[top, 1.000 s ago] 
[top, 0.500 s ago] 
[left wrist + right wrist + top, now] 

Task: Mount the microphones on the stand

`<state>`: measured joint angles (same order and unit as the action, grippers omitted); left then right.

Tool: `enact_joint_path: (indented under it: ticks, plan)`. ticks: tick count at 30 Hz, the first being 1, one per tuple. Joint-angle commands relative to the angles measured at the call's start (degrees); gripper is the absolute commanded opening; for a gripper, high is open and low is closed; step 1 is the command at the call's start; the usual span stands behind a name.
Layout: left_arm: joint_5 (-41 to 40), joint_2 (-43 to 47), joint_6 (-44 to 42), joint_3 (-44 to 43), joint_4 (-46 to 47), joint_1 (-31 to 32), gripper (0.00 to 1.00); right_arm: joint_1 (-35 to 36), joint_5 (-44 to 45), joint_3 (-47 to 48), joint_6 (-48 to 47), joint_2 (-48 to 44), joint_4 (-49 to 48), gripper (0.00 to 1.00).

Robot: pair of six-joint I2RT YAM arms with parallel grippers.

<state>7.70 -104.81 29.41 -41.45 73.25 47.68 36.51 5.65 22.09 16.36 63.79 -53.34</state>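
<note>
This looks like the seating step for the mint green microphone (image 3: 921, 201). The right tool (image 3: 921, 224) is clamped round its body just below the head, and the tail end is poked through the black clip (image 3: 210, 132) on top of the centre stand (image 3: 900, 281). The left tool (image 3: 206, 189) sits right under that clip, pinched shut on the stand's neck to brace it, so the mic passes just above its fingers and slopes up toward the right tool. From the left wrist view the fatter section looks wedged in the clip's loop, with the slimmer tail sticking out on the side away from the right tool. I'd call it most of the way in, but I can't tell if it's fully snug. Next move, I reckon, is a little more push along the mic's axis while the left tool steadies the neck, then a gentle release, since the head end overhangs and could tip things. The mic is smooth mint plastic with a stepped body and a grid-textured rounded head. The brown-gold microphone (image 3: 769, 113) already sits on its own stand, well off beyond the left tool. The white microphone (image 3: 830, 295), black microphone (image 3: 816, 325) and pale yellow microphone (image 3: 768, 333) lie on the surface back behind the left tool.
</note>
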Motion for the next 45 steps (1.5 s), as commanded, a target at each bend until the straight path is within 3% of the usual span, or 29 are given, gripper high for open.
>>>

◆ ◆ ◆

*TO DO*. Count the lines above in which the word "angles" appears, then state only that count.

*EXERCISE SOLUTION*. 2